— TASK OBJECTIVE —
From the material below, give the number of lines that hold the string "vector" and nothing further.

Content starts

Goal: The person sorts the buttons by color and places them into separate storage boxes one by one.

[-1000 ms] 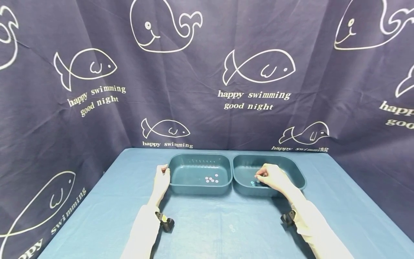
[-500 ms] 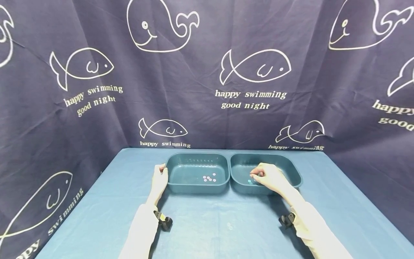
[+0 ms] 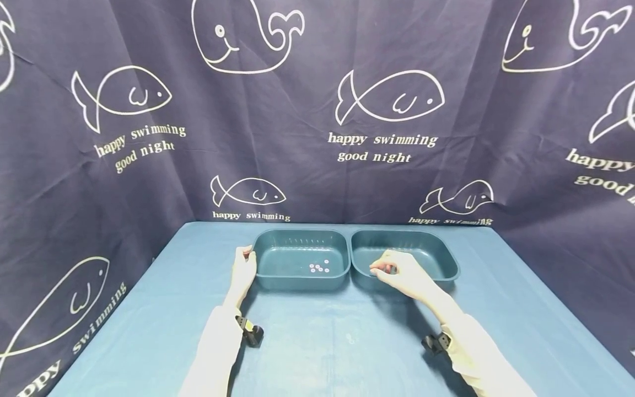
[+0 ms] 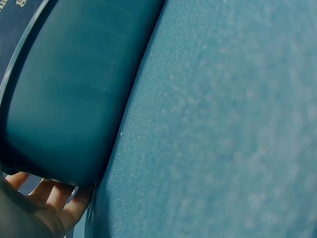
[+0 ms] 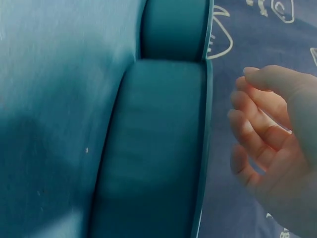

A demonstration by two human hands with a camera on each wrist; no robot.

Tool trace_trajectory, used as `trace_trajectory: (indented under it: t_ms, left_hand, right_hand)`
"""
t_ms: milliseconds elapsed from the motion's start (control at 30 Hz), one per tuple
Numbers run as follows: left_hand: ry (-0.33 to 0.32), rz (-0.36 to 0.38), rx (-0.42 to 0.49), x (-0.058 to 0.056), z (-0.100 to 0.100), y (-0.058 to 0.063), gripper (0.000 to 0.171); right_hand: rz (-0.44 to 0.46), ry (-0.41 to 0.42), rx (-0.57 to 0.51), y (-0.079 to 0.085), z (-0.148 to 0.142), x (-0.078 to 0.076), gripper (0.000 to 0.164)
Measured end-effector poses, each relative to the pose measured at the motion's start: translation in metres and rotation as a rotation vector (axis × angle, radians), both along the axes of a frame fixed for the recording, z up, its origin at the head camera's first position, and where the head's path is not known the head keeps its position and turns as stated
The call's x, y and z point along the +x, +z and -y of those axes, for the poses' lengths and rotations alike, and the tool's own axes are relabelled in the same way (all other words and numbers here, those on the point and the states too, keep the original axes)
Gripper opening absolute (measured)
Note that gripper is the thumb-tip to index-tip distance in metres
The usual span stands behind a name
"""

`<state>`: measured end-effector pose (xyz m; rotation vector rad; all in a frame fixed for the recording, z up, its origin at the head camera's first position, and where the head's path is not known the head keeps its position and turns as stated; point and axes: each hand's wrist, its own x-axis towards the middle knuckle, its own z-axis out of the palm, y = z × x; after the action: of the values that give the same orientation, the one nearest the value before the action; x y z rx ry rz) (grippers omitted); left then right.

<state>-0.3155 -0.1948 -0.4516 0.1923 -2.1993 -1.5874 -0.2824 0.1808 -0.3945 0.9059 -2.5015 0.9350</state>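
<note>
Two dark teal rectangular bins stand side by side. In the left bin point(image 3: 300, 283) lie several small pinkish ring-like pieces point(image 3: 320, 269). My left hand point(image 3: 243, 270) rests against that bin's left end, its fingers point(image 4: 58, 196) touching the outer wall. Above the front rim of the right bin point(image 3: 429, 258) is my right hand point(image 3: 404, 273), with thumb and index fingertip brought together. Whether a tiny piece sits between them cannot be made out. The other fingers point(image 5: 247, 126) are loosely bent. Part of the right bin's floor is hidden behind this hand.
A blue cloth covers the table point(image 3: 307, 342). Faint clear round pieces point(image 3: 350, 338) lie on it in front of the bins. Behind hangs a dark curtain point(image 3: 307, 149) with white fish drawings. Each wrist wears a small black camera point(image 3: 254, 334).
My right hand has risen from the right bin's floor and shifted left toward its front rim. The left hand stays at the left bin. The head view has shifted slightly.
</note>
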Motion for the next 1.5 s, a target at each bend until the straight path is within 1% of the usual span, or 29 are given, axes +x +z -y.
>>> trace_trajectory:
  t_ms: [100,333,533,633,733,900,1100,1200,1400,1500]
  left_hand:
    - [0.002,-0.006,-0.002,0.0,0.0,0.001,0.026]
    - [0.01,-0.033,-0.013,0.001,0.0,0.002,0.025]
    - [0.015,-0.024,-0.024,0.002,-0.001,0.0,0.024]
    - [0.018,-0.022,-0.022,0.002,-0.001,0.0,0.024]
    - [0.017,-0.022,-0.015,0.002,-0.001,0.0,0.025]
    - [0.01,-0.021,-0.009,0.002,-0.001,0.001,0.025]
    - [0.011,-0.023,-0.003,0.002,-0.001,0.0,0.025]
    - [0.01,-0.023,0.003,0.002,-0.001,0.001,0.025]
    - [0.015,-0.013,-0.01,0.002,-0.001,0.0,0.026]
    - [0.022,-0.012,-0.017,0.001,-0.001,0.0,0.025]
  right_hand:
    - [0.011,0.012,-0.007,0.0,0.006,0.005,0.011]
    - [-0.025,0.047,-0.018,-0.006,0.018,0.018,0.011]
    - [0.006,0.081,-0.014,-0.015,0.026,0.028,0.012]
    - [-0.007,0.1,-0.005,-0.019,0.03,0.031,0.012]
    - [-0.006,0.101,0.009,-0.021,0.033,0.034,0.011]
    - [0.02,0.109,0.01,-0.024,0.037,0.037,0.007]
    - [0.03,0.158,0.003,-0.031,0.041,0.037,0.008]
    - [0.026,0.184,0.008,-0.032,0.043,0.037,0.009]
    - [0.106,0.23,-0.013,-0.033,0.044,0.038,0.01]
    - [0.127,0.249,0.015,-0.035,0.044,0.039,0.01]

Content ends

— RESPONSE —
2